* **WHAT NEEDS TO BE DONE**
Repeat the data in full. No line may differ from the original.

* **SOURCE DATA**

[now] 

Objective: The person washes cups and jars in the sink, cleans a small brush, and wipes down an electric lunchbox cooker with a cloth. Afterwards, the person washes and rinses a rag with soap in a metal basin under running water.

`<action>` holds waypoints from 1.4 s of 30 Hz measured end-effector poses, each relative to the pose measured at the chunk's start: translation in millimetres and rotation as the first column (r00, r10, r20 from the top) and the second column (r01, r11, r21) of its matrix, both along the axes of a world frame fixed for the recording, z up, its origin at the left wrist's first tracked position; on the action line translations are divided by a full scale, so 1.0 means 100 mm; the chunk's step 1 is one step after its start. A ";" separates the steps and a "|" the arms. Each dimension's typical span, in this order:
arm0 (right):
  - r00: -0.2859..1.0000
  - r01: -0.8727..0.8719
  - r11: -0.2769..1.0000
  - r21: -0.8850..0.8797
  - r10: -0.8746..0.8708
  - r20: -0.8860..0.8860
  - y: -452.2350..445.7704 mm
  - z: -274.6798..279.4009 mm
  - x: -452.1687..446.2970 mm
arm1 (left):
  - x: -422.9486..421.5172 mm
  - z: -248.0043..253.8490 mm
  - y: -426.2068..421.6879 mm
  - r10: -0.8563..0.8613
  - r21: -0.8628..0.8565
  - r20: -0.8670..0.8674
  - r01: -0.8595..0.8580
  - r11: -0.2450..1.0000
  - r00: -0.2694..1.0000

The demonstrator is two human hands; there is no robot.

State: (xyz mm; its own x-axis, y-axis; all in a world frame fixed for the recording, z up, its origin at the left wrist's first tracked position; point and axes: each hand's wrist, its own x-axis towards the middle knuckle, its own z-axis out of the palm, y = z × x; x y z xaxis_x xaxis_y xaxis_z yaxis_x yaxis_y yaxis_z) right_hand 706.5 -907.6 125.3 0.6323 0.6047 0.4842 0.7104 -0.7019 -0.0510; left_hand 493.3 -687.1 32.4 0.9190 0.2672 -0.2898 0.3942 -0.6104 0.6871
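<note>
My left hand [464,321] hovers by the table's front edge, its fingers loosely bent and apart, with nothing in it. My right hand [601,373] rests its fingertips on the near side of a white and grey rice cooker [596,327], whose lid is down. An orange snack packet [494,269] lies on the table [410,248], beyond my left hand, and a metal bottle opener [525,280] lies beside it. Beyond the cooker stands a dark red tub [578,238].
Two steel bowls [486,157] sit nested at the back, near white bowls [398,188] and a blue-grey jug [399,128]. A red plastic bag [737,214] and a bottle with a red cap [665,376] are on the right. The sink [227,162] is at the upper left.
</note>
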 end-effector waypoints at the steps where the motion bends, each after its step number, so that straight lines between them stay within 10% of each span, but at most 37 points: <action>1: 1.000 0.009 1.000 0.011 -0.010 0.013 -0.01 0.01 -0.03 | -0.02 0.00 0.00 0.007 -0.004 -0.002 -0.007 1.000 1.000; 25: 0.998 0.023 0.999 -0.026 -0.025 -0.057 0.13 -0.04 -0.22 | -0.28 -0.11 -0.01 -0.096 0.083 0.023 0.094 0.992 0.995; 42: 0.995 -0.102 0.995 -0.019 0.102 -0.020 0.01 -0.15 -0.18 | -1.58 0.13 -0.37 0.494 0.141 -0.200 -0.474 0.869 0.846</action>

* **SOLUTION BELOW**
[now] 

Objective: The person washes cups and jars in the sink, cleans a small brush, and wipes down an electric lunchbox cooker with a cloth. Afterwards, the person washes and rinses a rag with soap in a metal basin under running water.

`<action>` holds waypoints from 1.4 s of 30 Hz measured end-effector poses, each relative to the pose measured at the chunk's start: translation in millimetres and rotation as the first column (r00, r10, r20 from the top) and the second column (r01, r11, r21) of its matrix, both along the axes of a world frame fixed for the recording, z up, its origin at the left wrist's first tracked position; on the action line translations are divided by a full scale, so 1.0 means 100 mm; the chunk's step 1 is one step after its start. A ";" separates the steps and a "|" the arms. Each dimension's typical span, in this order:
arm0 (right):
  - r00: -0.2859..1.0000
  - r01: -0.8727..0.8719
  - r11: -0.2769..1.0000
  - r21: -0.8850..0.8797
  - r10: -0.8746..0.8708
  - r20: -0.8860..0.8860
  - y: -452.2350..445.7704 mm
  - z: -274.6798..279.4009 mm
  - x: -452.1687..446.2970 mm
arm1 (left):
  - x: -422.9486..421.5172 mm
  - z: -248.0043..253.8490 mm
  - y: -426.2068..421.6879 mm
  - r10: -0.8563..0.8613
  - r21: -0.8628..0.8565
  - r20: -0.8670..0.8674
  - r01: -0.8595..0.8580
  - r11: -0.2450..1.0000
  - r00: -0.2694..1.0000

The demonstrator is two human hands; there is no robot.

State: (xyz mm; its own x-axis, y-axis; all in a world frame fixed for the recording, z up, its origin at the left wrist's first tracked position; point and axes: each hand's wrist, its own x-axis towards the middle knuckle, its own z-axis out of the palm, y = z × x; x y z xaxis_x xaxis_y xaxis_z yaxis_x yaxis_y yaxis_z) right_hand 706.5 -907.6 125.3 0.6323 0.6047 0.4842 0.7104 -0.7019 -0.0510; left_hand 493.3 -687.1 32.4 0.9190 0.2672 -0.2898 0.3942 -0.6104 0.6871
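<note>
My left hand [464,321] hovers by the table's front edge, its fingers loosely bent and apart, with nothing in it. My right hand [601,373] rests its fingertips on the near side of a white and grey rice cooker [596,327], whose lid is down. An orange snack packet [494,269] lies on the table [410,248], beyond my left hand, and a metal bottle opener [525,280] lies beside it. Beyond the cooker stands a dark red tub [578,238].
Two steel bowls [486,157] sit nested at the back, near white bowls [398,188] and a blue-grey jug [399,128]. A red plastic bag [737,214] and a bottle with a red cap [665,376] are on the right. The sink [227,162] is at the upper left.
</note>
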 end-effector waypoints at the steps where the motion bends, each after its step number, so that straight lines between them stay within 10% of each span, but at most 37 points: <action>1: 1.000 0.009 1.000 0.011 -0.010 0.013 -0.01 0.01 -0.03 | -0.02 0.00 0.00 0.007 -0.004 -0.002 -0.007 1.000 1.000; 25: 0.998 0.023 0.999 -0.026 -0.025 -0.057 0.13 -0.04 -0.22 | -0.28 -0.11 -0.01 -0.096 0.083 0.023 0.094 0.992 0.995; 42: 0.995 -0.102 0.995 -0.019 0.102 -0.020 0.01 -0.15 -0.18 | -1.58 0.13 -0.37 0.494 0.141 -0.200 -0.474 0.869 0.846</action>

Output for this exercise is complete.